→ **Work task**: Your task is to copy each line of the material that includes "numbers".

→ **Stored data**:
/---

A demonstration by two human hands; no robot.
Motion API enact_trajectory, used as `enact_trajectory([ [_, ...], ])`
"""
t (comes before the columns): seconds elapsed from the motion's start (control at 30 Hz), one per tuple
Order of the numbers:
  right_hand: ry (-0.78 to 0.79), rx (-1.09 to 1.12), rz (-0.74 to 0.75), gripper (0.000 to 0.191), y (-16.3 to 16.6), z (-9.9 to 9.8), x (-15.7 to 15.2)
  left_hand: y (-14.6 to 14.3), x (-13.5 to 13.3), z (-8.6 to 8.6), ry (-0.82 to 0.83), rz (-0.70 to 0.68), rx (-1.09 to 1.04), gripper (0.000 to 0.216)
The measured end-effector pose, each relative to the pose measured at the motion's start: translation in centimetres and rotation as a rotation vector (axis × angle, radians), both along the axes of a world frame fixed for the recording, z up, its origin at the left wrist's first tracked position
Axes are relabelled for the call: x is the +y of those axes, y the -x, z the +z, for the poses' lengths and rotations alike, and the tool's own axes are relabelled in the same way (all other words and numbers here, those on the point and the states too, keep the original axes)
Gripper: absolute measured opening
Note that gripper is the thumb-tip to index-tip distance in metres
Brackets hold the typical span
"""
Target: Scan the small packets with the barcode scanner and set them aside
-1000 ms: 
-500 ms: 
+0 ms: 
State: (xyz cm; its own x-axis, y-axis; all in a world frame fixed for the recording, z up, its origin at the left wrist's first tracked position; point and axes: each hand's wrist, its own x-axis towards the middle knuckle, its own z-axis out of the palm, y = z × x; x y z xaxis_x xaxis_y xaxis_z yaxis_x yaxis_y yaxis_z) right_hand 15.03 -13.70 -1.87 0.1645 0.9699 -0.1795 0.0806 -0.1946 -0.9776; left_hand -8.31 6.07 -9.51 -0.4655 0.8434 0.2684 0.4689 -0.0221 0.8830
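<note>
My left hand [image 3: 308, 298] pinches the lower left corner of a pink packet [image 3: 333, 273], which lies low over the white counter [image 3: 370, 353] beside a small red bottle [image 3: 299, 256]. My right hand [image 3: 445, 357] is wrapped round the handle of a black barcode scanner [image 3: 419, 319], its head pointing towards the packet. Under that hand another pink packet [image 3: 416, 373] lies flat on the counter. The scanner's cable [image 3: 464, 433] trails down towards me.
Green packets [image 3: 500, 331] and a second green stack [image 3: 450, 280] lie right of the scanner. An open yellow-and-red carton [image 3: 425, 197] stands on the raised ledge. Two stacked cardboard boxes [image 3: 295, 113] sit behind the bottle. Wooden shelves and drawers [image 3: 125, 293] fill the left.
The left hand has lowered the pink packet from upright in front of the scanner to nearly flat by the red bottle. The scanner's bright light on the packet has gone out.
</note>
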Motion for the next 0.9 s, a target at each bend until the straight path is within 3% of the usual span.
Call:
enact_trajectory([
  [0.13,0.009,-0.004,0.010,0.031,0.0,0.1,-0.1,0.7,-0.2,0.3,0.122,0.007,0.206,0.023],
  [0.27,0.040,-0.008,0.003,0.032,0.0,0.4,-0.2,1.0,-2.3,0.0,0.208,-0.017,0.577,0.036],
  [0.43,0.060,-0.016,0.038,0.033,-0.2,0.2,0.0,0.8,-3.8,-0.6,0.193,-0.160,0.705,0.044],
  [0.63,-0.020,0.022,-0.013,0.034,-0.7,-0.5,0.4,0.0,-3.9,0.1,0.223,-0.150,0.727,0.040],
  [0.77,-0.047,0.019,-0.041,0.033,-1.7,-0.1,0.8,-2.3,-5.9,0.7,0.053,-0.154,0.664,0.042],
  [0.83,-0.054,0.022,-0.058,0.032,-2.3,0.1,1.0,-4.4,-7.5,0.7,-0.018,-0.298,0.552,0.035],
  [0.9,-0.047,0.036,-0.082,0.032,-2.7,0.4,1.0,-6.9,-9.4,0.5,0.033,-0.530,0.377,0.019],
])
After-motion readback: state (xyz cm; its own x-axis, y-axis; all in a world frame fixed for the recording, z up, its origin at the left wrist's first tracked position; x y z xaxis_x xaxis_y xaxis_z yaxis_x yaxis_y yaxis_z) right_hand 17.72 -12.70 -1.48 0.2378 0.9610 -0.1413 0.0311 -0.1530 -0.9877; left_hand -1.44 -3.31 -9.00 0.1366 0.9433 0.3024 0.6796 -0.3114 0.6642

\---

→ **Exercise result**:
Order of the numbers:
Axes are relabelled for the call: x is the +y of those axes, y the -x, z the +z, for the poses' lengths and rotations alike, and the tool's own axes are relabelled in the same way (all other words and numbers here, those on the point and the states too, keep the original axes)

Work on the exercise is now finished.